§ **DATASET EXCERPTS**:

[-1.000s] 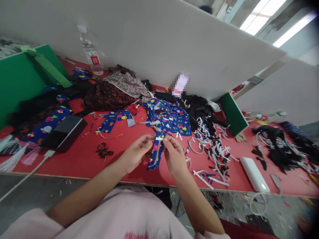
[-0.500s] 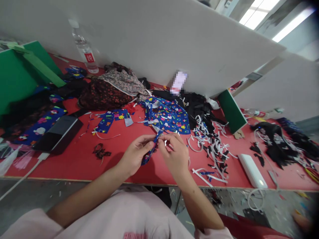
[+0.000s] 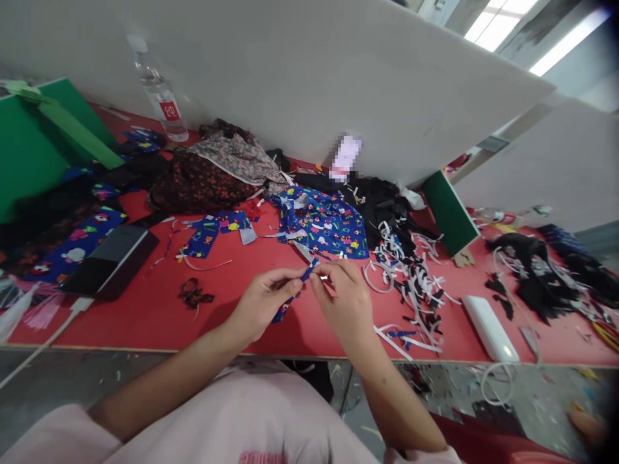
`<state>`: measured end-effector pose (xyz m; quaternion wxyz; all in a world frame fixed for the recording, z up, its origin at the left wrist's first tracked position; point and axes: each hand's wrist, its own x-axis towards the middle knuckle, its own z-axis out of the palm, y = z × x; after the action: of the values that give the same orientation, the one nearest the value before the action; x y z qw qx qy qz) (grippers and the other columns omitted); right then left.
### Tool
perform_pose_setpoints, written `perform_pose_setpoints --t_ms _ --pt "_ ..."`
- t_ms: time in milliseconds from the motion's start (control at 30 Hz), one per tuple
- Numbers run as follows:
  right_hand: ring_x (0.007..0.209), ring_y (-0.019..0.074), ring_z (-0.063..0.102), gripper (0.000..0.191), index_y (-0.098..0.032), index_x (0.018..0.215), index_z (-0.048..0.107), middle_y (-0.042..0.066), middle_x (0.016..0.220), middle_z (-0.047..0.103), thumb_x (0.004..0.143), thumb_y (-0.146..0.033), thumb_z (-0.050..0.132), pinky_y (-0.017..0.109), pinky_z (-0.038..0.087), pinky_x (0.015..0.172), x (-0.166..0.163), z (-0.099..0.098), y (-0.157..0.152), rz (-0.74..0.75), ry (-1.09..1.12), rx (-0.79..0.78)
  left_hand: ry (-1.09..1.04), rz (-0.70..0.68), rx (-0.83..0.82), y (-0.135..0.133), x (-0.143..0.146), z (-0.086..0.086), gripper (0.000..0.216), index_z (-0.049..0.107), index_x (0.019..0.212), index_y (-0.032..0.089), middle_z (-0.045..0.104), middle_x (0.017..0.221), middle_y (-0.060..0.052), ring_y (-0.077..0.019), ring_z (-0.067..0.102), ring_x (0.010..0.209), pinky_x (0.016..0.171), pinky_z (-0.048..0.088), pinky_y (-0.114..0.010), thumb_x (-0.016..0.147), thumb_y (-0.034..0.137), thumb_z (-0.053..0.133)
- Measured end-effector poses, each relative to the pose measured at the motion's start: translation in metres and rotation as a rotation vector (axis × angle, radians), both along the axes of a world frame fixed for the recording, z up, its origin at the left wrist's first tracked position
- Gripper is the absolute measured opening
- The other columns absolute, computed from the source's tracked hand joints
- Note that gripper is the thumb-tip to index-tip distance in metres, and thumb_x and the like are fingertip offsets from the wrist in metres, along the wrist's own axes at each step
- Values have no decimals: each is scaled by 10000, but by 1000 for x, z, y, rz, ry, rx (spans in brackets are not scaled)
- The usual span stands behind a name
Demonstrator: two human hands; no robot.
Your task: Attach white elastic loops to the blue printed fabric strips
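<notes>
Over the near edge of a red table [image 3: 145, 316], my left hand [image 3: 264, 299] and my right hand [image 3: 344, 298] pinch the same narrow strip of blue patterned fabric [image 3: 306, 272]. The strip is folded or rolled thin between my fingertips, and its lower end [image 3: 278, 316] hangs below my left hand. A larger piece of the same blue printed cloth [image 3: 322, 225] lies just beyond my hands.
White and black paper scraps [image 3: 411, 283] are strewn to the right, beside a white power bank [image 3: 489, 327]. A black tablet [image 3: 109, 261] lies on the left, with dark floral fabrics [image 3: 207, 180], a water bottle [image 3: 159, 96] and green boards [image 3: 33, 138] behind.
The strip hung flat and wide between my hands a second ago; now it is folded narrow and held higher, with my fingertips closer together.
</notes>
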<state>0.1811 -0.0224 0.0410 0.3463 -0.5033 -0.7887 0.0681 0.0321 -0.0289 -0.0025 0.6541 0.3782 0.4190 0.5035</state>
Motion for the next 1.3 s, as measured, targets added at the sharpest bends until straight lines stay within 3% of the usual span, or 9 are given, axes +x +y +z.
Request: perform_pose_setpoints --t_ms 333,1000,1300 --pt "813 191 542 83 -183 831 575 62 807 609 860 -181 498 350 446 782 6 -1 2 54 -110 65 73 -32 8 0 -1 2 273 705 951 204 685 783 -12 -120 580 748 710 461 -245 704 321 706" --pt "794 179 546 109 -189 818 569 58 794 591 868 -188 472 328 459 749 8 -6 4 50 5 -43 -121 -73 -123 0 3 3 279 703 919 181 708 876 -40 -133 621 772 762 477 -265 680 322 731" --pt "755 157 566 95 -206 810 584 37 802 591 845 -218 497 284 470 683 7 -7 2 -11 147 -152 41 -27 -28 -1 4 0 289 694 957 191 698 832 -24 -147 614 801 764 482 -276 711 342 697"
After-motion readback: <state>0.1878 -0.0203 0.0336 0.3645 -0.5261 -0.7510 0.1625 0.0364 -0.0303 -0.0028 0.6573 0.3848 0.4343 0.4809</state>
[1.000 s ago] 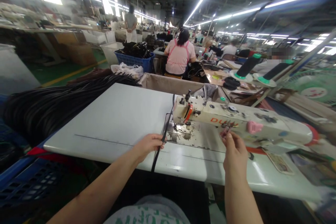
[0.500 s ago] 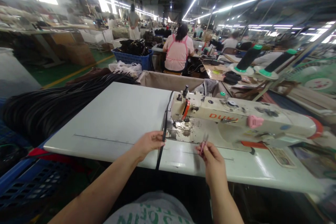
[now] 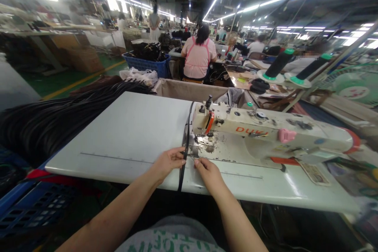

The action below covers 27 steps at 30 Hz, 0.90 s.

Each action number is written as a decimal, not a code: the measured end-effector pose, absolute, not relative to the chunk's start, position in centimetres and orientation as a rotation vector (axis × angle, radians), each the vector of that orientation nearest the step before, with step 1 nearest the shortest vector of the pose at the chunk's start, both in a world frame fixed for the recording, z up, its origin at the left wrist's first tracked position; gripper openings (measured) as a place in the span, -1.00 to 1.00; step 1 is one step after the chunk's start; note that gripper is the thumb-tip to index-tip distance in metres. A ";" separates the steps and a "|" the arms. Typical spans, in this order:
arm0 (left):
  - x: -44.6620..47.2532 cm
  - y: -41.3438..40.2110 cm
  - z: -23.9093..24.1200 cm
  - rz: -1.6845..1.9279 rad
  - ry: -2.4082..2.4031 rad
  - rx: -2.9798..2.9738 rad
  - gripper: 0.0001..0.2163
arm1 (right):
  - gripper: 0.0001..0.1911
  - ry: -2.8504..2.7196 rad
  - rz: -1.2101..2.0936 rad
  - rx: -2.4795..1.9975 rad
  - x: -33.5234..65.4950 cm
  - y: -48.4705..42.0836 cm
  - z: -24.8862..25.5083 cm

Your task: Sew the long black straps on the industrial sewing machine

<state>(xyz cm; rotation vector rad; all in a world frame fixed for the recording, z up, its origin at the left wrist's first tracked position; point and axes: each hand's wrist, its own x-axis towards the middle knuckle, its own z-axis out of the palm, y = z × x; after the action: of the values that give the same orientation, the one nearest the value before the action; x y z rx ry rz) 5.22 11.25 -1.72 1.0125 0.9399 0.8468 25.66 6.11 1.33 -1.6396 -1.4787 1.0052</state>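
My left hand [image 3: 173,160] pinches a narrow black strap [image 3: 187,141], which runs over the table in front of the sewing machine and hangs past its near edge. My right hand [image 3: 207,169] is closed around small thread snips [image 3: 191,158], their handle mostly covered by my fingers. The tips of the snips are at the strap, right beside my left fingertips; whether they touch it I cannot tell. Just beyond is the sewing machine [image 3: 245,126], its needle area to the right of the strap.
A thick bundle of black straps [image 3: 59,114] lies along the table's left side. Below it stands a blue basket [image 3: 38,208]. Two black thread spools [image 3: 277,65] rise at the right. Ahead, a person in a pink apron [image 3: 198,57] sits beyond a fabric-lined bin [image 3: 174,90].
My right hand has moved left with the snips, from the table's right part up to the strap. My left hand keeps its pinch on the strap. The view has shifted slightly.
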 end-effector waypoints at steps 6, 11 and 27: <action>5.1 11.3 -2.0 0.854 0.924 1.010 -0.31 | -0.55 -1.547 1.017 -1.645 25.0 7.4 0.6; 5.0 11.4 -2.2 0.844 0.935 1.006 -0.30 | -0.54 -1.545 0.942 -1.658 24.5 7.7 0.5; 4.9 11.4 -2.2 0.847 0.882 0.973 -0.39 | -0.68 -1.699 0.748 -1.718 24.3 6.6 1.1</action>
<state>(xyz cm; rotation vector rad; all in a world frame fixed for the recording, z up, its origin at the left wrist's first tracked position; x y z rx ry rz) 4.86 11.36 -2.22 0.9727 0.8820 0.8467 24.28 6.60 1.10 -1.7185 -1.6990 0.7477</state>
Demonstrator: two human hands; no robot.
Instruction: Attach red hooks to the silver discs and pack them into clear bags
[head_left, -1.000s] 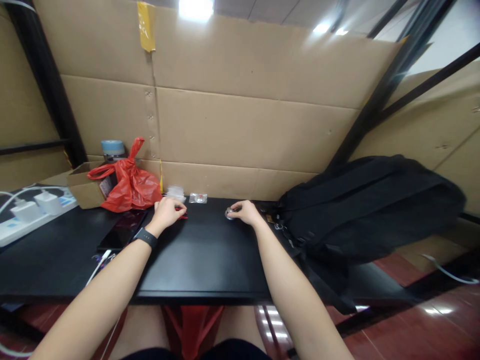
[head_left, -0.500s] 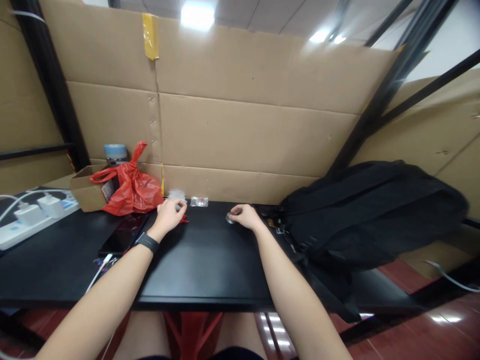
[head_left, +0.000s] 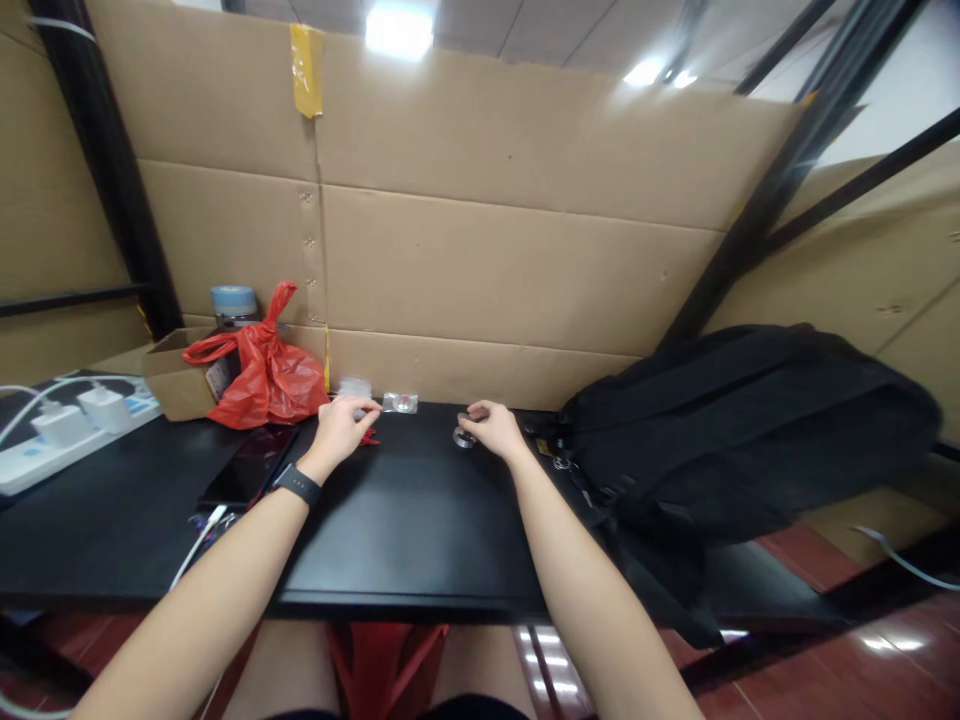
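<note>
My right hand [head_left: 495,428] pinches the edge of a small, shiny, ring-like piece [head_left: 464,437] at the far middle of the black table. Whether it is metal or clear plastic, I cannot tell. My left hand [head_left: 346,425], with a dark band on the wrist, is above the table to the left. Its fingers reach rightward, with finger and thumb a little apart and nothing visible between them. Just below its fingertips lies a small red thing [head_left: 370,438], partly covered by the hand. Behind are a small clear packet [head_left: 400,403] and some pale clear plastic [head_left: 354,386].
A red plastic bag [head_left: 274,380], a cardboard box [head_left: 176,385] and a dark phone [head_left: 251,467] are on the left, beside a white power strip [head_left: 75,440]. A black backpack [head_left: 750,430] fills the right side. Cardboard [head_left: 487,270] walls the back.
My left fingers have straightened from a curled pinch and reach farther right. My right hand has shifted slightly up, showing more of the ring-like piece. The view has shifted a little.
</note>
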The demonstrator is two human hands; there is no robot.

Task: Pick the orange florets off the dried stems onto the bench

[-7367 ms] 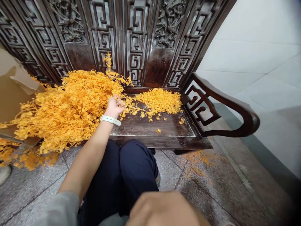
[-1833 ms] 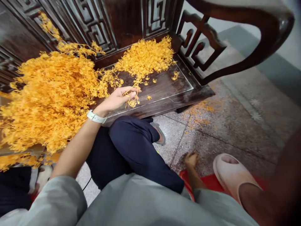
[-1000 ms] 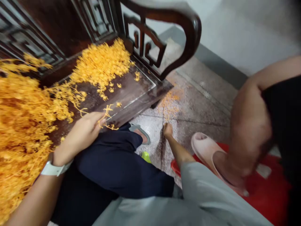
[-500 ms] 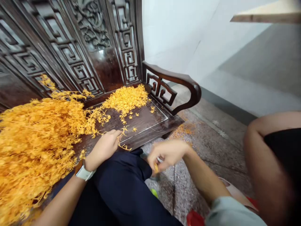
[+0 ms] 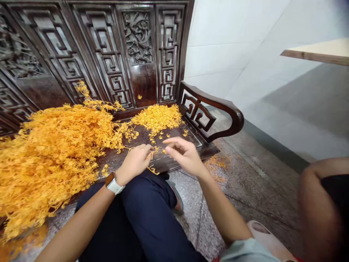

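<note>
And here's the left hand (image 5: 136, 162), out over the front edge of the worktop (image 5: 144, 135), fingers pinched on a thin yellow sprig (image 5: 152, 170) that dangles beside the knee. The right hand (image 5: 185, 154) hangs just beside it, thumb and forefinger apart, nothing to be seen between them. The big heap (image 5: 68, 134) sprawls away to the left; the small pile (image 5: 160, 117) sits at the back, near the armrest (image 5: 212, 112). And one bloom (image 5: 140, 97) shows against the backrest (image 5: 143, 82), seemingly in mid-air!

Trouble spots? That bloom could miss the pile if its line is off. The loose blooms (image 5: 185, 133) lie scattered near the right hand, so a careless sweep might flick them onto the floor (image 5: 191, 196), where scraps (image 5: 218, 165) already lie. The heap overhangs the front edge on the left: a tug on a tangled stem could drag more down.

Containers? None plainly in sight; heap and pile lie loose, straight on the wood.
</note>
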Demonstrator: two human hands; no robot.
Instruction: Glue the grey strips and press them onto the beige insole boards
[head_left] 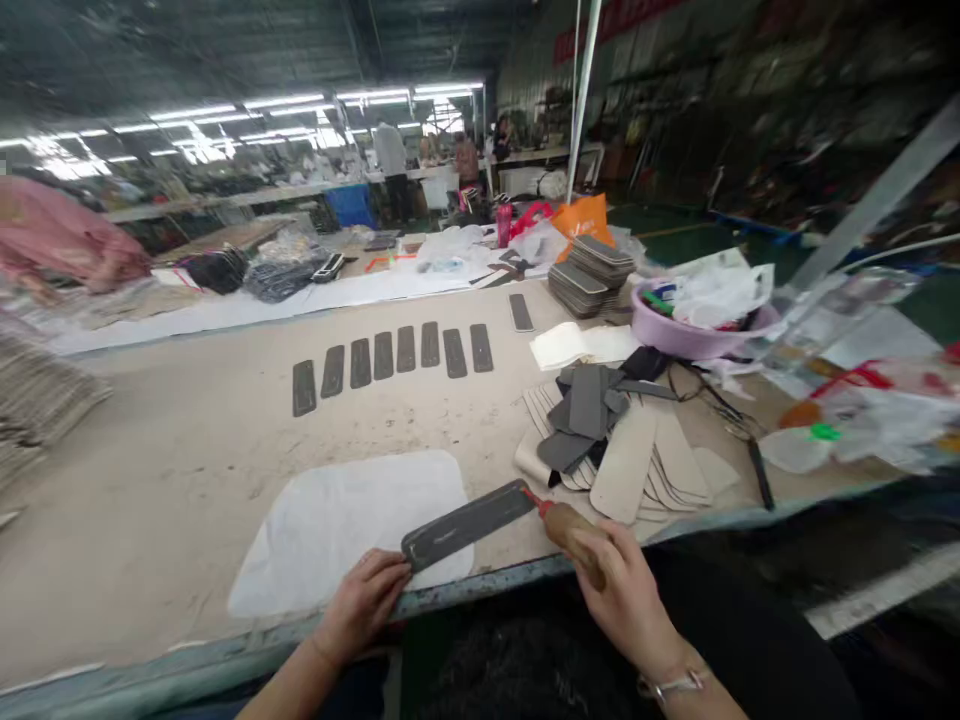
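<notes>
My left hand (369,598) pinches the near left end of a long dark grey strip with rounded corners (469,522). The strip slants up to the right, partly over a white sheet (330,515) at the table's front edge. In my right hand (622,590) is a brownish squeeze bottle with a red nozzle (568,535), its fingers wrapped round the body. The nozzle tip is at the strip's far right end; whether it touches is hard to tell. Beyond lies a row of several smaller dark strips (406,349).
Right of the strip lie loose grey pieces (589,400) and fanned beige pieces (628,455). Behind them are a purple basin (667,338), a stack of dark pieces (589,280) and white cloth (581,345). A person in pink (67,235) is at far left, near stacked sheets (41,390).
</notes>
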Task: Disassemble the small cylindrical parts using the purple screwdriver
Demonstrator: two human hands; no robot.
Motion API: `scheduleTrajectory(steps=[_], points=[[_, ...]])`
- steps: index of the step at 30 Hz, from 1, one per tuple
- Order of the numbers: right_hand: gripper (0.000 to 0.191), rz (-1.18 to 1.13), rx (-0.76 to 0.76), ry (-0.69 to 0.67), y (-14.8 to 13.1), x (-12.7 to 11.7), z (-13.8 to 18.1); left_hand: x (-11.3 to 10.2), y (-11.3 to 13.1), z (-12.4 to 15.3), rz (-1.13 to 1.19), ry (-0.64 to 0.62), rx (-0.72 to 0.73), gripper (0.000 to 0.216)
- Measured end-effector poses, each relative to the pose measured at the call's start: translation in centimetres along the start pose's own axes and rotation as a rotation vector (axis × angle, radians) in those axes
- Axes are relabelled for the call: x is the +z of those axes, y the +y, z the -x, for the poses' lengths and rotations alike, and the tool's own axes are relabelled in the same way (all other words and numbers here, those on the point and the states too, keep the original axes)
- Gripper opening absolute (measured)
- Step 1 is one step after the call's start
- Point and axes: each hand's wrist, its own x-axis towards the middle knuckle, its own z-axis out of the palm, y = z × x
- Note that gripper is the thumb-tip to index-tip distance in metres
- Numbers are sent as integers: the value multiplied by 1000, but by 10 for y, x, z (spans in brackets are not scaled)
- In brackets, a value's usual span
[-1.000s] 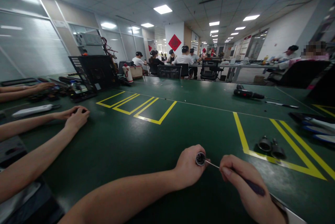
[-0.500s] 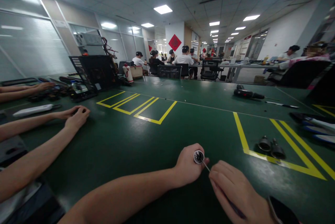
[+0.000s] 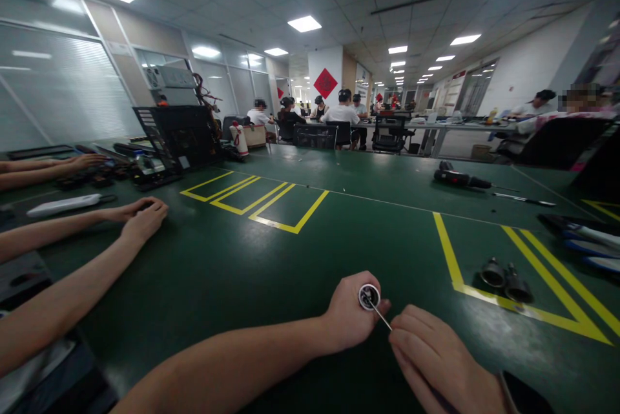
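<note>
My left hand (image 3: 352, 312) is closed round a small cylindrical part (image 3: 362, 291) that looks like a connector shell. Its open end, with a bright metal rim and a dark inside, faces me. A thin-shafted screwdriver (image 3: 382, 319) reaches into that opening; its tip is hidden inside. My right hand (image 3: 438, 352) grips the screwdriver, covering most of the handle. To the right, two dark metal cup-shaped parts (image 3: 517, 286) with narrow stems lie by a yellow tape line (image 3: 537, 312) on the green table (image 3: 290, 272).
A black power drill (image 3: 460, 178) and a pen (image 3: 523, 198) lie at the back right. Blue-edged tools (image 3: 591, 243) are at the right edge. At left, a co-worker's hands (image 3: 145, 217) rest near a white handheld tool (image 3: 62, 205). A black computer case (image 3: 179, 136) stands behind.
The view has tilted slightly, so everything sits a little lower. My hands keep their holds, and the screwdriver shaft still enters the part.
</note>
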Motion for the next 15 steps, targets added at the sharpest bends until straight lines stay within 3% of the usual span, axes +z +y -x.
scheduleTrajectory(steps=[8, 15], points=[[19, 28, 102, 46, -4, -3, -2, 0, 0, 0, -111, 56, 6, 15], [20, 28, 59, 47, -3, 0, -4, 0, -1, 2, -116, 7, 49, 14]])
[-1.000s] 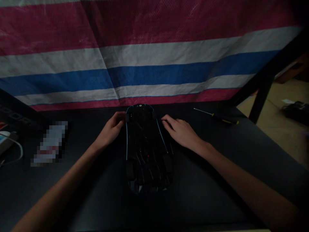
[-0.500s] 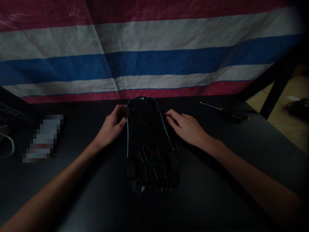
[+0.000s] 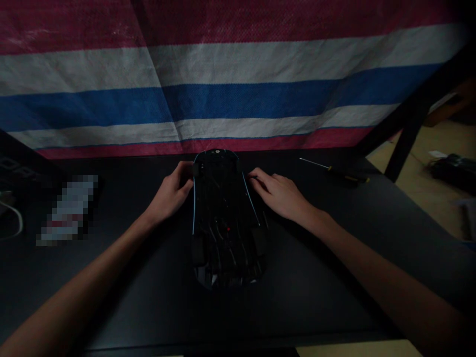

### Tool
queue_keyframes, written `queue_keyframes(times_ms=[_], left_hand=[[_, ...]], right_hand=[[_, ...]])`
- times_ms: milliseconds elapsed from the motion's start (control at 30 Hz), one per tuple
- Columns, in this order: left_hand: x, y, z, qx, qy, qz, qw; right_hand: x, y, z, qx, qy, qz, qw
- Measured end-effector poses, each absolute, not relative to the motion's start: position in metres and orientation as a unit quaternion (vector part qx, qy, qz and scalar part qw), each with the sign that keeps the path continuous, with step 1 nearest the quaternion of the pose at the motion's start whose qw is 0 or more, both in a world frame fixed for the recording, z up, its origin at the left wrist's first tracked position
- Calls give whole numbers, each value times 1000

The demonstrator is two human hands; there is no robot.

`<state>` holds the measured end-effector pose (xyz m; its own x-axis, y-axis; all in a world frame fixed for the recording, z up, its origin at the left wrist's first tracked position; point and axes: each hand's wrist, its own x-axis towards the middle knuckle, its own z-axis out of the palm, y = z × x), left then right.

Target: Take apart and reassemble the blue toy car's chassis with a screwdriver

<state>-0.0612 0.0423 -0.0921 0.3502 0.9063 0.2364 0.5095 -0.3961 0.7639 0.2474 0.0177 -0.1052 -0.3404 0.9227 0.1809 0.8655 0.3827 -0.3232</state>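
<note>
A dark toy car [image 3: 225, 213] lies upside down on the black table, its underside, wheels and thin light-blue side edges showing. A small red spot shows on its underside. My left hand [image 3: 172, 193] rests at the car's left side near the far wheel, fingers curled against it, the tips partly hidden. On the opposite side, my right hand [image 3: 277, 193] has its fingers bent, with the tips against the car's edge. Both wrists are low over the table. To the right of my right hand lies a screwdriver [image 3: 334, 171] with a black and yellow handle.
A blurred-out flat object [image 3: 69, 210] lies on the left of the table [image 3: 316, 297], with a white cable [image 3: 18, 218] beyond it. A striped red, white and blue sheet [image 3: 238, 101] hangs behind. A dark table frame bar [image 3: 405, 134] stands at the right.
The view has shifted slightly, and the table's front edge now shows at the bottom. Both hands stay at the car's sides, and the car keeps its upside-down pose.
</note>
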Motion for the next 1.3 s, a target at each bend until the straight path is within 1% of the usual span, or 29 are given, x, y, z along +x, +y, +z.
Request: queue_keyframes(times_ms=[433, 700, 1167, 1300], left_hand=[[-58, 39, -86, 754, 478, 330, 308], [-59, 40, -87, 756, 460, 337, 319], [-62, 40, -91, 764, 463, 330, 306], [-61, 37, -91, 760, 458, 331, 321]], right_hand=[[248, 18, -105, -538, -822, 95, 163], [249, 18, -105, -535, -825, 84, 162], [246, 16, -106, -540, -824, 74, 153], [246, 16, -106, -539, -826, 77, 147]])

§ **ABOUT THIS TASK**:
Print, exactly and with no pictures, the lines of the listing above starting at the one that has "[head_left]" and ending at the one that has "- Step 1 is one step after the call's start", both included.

§ **EXPECTED ANSWER**:
[head_left] 
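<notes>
My left hand (369,598) pinches the near left end of a long dark grey strip with rounded corners (469,522). The strip slants up to the right, partly over a white sheet (330,515) at the table's front edge. In my right hand (622,590) is a brownish squeeze bottle with a red nozzle (568,535), its fingers wrapped round the body. The nozzle tip is at the strip's far right end; whether it touches is hard to tell. Beyond lies a row of several smaller dark strips (406,349).
Right of the strip lie loose grey pieces (589,400) and fanned beige pieces (628,455). Behind them are a purple basin (667,338), a stack of dark pieces (589,280) and white cloth (581,345). A person in pink (67,235) is at far left, near stacked sheets (41,390).
</notes>
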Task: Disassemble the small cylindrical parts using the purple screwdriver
Demonstrator: two human hands; no robot.
Motion API: `scheduleTrajectory(steps=[_], points=[[_, ...]])`
- steps: index of the step at 30 Hz, from 1, one per tuple
- Order of the numbers: right_hand: gripper (0.000 to 0.191), rz (-1.18 to 1.13), rx (-0.76 to 0.76), ry (-0.69 to 0.67), y (-14.8 to 13.1), x (-12.7 to 11.7), z (-13.8 to 18.1); left_hand: x (-11.3 to 10.2), y (-11.3 to 13.1), z (-12.4 to 15.3), rz (-1.13 to 1.19), ry (-0.64 to 0.62), rx (-0.72 to 0.73), gripper (0.000 to 0.216)
- Measured end-effector poses, each relative to the pose measured at the call's start: translation in centimetres along the start pose's own axes and rotation as a rotation vector (axis × angle, radians) in those axes
- Axes are relabelled for the call: x is the +z of those axes, y the +y, z the -x, for the poses' lengths and rotations alike, and the tool's own axes are relabelled in the same way (all other words and numbers here, those on the point and the states too, keep the original axes)
- Gripper opening absolute (measured)
- Step 1 is one step after the call's start

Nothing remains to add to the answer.